Martha Stewart is 63.

Jay North (TV’s Dennis the Menace) is 53.

Super Bowl quarterback Tom Brady is 27.

Ernie Pyle…

was born on this date in 1900. Until he was killed by enemy fire in April 1945, Pyle “blogged” World War II for millions of Americans.

From The New York Times obituary.

Ernie Pyle was haunted all his life by an obsession. He said over and over again, “I suffer agony in anticipation of meeting people for fear they won’t like me.”

No man could have been less justified in such a fear. Word of Pyle’s death started tears in the eyes of millions, from the White House to the poorest dwellings in the country.

President Truman and Mrs. Eleanor Roosevelt followed his writings as avidly as any farmer’s wife or city tenement mother with sons in service.

Mrs. Roosevelt once wrote in her column “I have read everything he has sent from overseas,” and recommended his writings to all Americans.

For three years these writings had entered some 14,000,000 homes almost as personal letters from the front. Soldiers’ kin prayed for Ernie Pyle as they prayed for their own sons.

NewMexiKen has twice before posted this quote from Pyle, but decided to do so again on his birthday, and because for me, returning late last night, be it ever so humble, there’s no place like home.

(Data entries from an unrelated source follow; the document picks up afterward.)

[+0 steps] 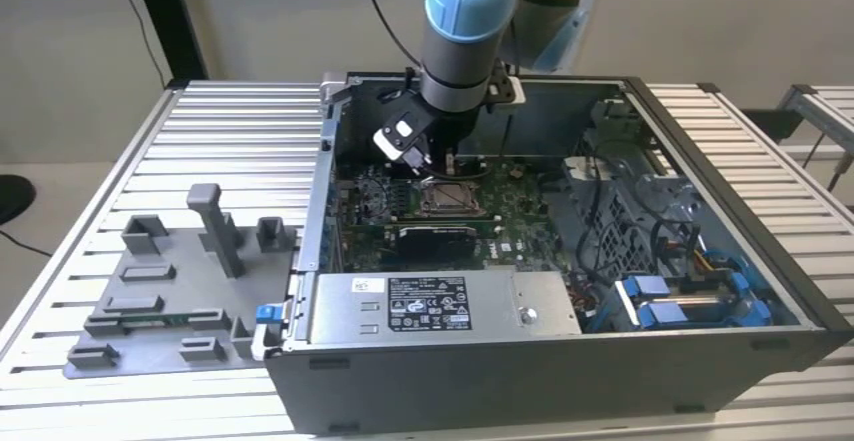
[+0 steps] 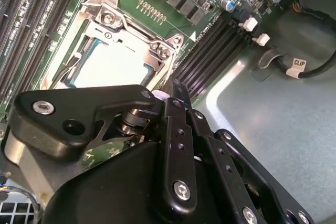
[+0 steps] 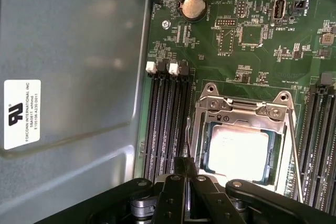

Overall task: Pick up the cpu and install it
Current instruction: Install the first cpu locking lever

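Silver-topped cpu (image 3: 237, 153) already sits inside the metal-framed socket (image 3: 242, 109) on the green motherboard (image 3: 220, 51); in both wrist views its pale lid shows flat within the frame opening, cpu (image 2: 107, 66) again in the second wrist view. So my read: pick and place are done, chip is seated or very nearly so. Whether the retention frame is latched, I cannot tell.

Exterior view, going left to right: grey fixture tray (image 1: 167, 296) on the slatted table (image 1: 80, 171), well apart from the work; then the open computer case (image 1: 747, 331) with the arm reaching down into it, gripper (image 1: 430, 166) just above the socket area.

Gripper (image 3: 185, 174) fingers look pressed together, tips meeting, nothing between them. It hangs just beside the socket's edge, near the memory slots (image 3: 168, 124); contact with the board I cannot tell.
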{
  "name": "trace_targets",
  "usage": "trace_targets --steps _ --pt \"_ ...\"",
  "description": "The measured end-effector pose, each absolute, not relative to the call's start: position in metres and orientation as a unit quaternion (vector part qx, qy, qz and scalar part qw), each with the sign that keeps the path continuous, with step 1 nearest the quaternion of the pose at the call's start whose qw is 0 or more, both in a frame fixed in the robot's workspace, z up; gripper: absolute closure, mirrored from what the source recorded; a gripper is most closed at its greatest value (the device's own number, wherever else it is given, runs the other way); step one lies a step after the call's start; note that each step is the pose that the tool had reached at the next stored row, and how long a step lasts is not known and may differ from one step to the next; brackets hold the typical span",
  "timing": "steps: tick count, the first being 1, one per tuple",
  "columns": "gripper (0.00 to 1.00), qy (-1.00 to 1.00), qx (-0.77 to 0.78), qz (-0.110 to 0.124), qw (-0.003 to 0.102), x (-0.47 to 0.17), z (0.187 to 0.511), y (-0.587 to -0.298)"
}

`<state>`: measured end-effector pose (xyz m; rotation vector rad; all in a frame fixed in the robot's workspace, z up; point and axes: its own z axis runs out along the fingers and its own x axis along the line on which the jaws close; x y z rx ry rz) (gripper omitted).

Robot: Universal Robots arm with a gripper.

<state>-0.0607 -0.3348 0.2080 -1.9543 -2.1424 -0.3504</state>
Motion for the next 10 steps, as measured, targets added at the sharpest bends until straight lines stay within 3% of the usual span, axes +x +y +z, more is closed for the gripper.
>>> trace_targets --steps 10 --pt "1.00 -0.729 -0.665 -0.119 0.110 -0.0565 0.2056 -0.3348"
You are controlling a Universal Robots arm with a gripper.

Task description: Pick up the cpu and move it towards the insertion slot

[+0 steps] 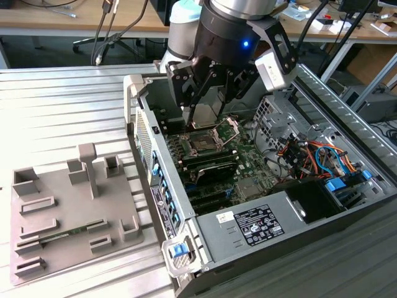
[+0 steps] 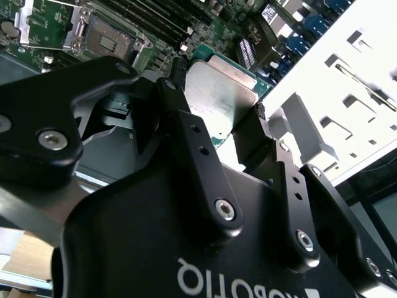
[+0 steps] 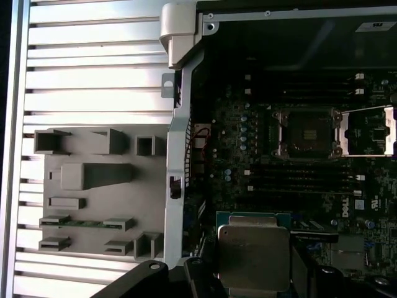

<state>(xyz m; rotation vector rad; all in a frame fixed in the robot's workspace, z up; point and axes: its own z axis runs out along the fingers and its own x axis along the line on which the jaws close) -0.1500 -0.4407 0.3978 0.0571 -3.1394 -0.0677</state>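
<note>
**CPU in grip, above the open case**

Gripper (image 2: 226, 133) pinching the cpu (image 2: 220, 93) by two opposite edges, metal lid facing out between the fingers (image 2: 186, 133). Held clear of the motherboard (image 3: 248, 155), inside the computer case (image 1: 229, 242). Insertion slot (image 3: 308, 131) open, bracket swung aside, lying near the chip but apart from it, across the memory slots (image 3: 298, 177). Height over the board hard to judge; probably still well above.

1. The cpu (image 2: 224, 93) (image 3: 253, 256) is a flat square chip with a dull silver top and green edge, held clear above the motherboard.
2. The insertion slot (image 3: 306, 132) (image 1: 203, 143) (image 2: 107, 41) lies open, bracket raised, its dark square socket bare.
</note>
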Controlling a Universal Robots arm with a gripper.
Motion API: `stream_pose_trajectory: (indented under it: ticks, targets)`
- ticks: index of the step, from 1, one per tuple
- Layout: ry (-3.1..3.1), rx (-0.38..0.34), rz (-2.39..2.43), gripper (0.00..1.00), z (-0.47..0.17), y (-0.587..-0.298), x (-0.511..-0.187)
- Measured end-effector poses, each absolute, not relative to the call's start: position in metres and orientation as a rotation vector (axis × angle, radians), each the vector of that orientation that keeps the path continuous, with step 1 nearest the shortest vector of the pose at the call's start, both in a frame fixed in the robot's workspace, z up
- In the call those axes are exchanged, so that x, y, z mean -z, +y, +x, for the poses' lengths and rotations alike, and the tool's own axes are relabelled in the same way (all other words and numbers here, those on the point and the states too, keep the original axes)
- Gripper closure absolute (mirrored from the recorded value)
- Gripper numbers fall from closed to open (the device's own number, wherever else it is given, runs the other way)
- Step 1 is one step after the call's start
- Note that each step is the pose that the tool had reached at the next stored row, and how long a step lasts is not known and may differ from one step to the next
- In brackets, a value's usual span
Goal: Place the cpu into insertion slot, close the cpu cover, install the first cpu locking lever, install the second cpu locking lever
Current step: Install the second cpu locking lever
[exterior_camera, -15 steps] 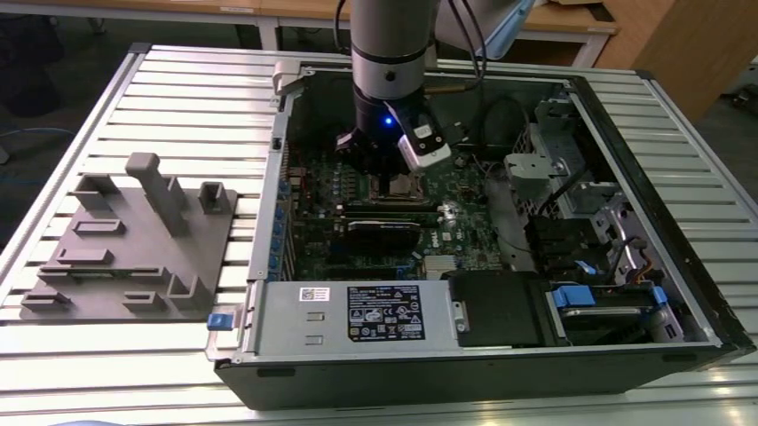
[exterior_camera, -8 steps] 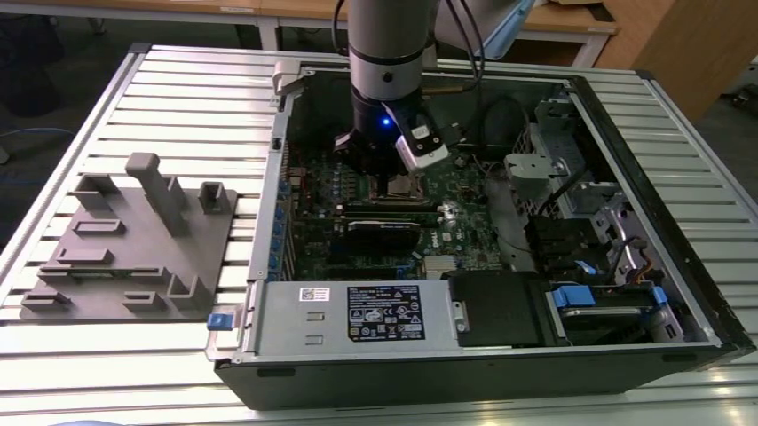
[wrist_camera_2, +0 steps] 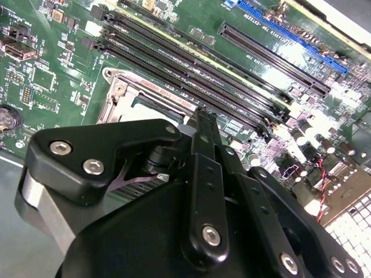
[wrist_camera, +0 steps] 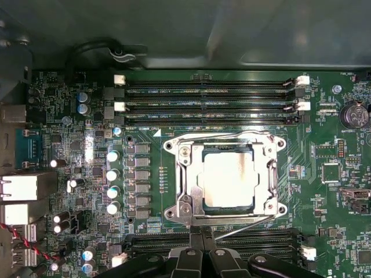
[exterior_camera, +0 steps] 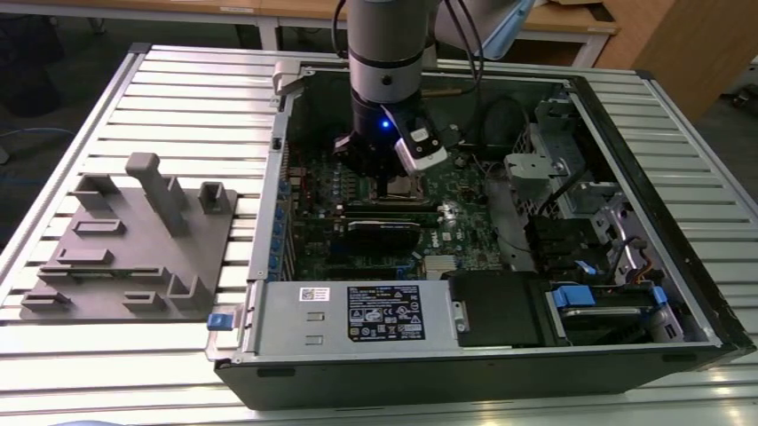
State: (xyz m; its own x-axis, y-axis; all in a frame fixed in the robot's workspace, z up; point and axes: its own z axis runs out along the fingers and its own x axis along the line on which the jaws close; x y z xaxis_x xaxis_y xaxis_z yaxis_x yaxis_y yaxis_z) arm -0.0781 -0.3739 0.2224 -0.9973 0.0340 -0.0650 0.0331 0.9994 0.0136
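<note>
In the first wrist view the cpu [wrist_camera: 227, 175] lies flat in the insertion slot [wrist_camera: 272, 174], its pale metal top showing through the window of the cpu cover [wrist_camera: 186, 174], which is folded down over it. A thin locking lever [wrist_camera: 246, 230] runs slanted along the socket edge nearest the tool [wrist_camera: 202, 237], and it looks not fully tucked home, though I cannot tell for certain whether either lever is latched.

The tool's fingertips [wrist_camera: 196, 231] are drawn together with no gap visible between them, holding nothing, and sit at the socket's edge close to that lever. In the exterior view the arm stands straight down into the open computer case [exterior_camera: 663, 266] on the slatted tabletop [exterior_camera: 142, 89], with the tool [exterior_camera: 391, 173] low over the motherboard [exterior_camera: 462, 191].

The main risk, as I judge it, is the narrow tip slipping off the thin lever while pushing it: the wire is springy, and a slip would drive the fingers into the memory slots [wrist_camera: 208, 104] or the small parts beside the socket (the row of capacitors [wrist_camera: 113, 179] lies on the far side, less exposed). A lever pushed sideways without being pressed down first could miss its hook and spring back up. Excess downward force on the cover could also stress the chip or the contacts beneath it.
</note>
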Motion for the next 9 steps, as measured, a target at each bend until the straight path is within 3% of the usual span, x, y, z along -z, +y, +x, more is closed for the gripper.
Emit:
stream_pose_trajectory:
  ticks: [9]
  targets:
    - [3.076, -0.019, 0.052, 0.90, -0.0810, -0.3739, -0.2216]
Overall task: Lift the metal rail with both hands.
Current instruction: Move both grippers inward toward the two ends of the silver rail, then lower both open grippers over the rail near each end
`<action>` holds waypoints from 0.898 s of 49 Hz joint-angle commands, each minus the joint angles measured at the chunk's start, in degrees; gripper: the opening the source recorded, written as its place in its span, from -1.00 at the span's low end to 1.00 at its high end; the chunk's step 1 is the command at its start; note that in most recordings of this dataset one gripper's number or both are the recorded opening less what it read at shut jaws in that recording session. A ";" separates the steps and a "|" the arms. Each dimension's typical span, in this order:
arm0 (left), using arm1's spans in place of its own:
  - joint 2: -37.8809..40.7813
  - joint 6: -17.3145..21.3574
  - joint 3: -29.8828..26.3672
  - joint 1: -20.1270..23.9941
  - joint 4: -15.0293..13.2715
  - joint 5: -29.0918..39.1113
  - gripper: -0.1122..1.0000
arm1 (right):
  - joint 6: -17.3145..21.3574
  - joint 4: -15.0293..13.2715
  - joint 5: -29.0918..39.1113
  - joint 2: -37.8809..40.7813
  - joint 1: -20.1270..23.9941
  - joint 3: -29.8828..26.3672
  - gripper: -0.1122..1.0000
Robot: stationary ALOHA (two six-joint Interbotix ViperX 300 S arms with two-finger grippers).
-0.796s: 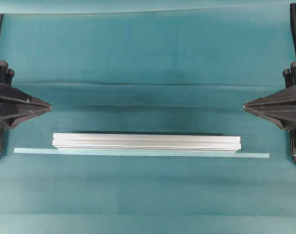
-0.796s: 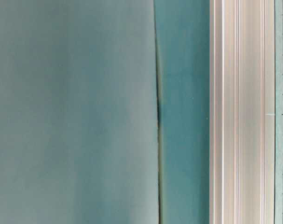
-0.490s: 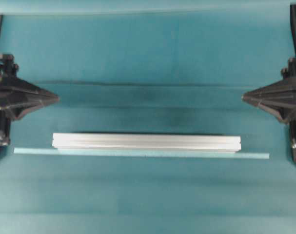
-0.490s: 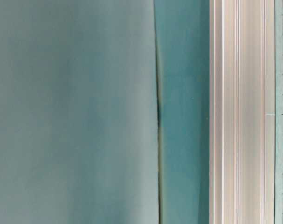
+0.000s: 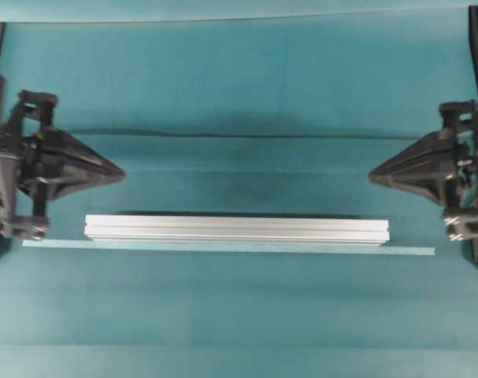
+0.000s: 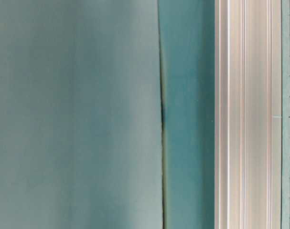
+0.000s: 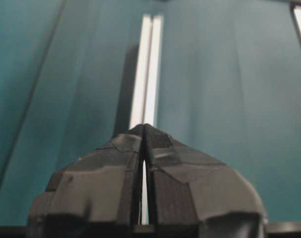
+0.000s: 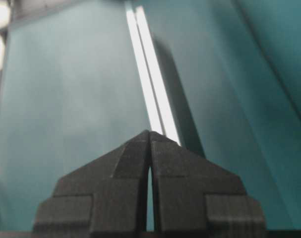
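Both clenched pincers, left pincer (image 5: 122, 175) and right pincer (image 5: 371, 176), should spread wide before straddling the metal rail (image 5: 237, 230) ends evenly.

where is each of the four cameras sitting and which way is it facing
Overhead: above, looking down on metal rail, pale strip, left gripper, right gripper.
Table-level: close to the cloth; rail runs top to bottom; no robot parts.
Left wrist: behind its shut fingers, looking along the rail.
Right wrist: likewise, from the opposite end.
All four share the rail.
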 commanded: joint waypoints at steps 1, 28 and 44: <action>1.76 -0.09 -3.52 -0.26 0.18 3.43 -0.82 | 0.26 -0.53 4.75 3.34 -0.26 -3.43 -0.80; 18.28 0.26 -15.21 0.70 0.44 29.79 -0.82 | -3.16 -5.01 28.12 25.22 1.23 -18.02 -0.80; 24.35 6.77 -16.08 -0.18 0.70 31.64 -0.82 | -7.29 -5.98 36.65 35.33 2.55 -23.29 -0.80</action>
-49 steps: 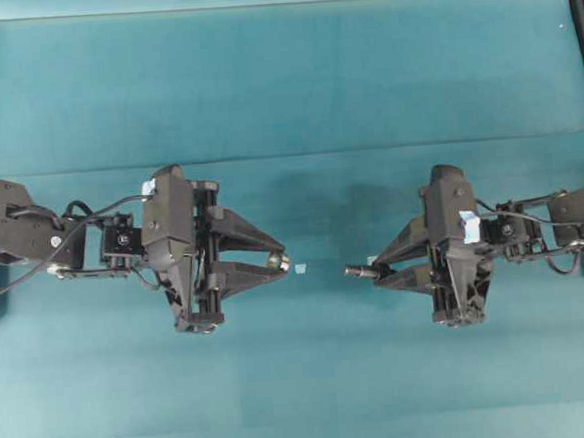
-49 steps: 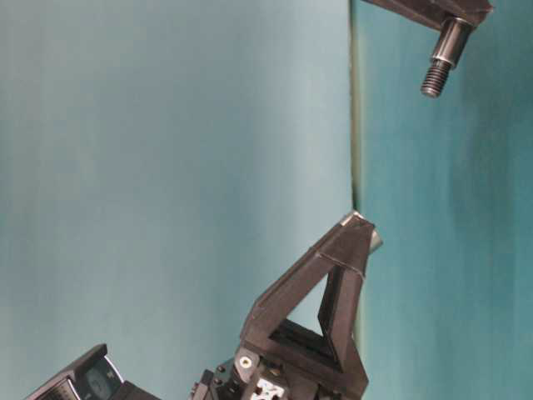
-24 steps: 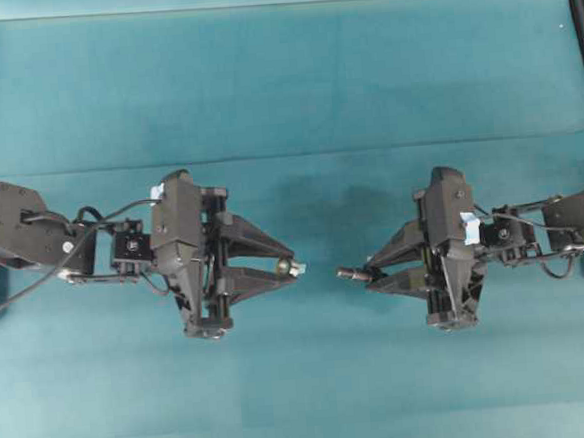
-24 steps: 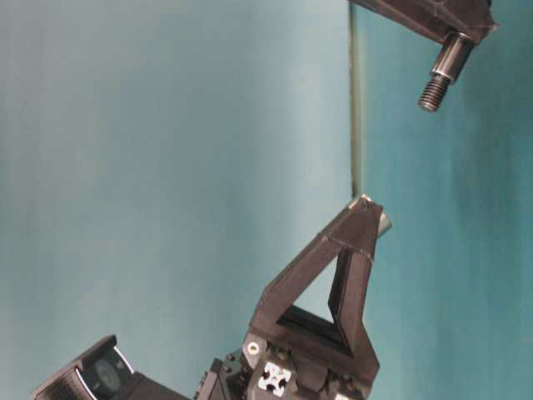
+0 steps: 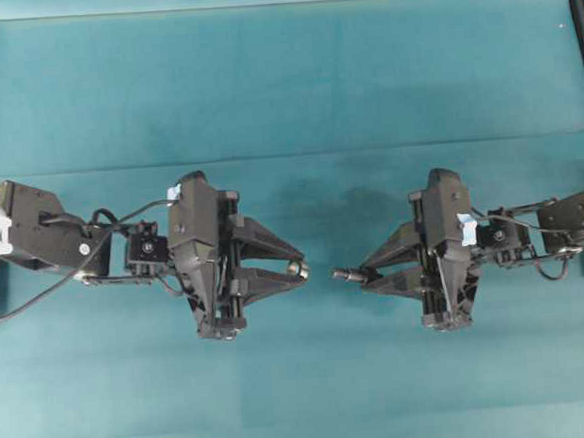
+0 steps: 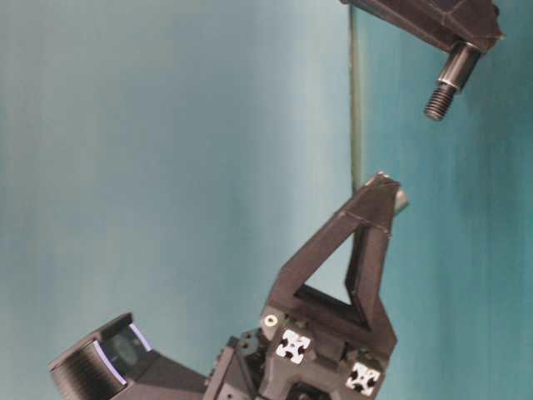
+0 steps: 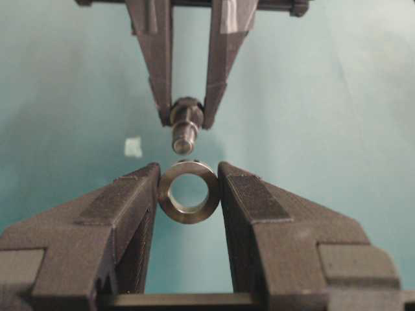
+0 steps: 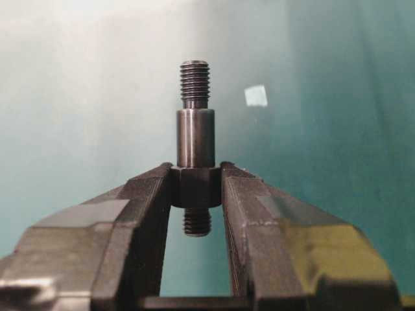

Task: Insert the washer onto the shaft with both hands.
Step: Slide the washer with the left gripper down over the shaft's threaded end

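Holding stiff, slick metal: your left end effector pinches washer by its rim, right end effector clamps shaft at collar; keep threaded tip free.

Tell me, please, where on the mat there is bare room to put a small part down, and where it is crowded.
Free: the wide teal mat above both arms, and the strip below them. Crowded: the middle, where the left hand holding the washer faces the right hand holding the shaft across a narrow gap. A pale tape scrap lies below that gap.
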You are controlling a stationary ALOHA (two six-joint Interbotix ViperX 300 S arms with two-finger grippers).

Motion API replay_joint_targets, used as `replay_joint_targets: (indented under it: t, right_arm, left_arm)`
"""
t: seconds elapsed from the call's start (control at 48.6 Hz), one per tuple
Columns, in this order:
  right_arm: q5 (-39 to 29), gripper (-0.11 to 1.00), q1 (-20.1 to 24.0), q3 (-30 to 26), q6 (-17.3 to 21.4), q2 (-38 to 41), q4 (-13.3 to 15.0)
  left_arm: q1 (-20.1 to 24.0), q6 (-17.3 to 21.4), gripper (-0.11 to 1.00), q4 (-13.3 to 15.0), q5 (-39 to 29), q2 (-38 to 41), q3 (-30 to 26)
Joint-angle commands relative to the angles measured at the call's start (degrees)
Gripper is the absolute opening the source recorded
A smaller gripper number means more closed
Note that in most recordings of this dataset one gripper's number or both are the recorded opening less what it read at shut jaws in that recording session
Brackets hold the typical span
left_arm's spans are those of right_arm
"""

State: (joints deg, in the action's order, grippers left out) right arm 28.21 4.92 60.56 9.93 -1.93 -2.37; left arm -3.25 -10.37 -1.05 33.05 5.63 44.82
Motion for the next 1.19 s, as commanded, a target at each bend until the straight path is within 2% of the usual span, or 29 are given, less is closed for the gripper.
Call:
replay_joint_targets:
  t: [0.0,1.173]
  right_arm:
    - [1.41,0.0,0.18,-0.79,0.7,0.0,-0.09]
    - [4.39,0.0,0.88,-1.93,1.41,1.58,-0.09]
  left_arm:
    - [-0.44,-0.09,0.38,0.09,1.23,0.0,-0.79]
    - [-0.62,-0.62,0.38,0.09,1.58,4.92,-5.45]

Yes, there are lots of nice places in the world. I could live with considerable pleasure in the Pacific Northwest, or in New England, on the Mississippi Gulf Coast, or in Key West or California or Honolulu. But there is only one of me, and I can’t live in all those places. So if we can have only one house — and that’s all we want — then it has to be in New Mexico, and preferably right at the edge of Albuquerque where it is now. Ernie Pyle, January 1942

10K

5,136 unique visitors (or at least unique computers) from 50 different countries visited NewMexiKen 10,099 times in July.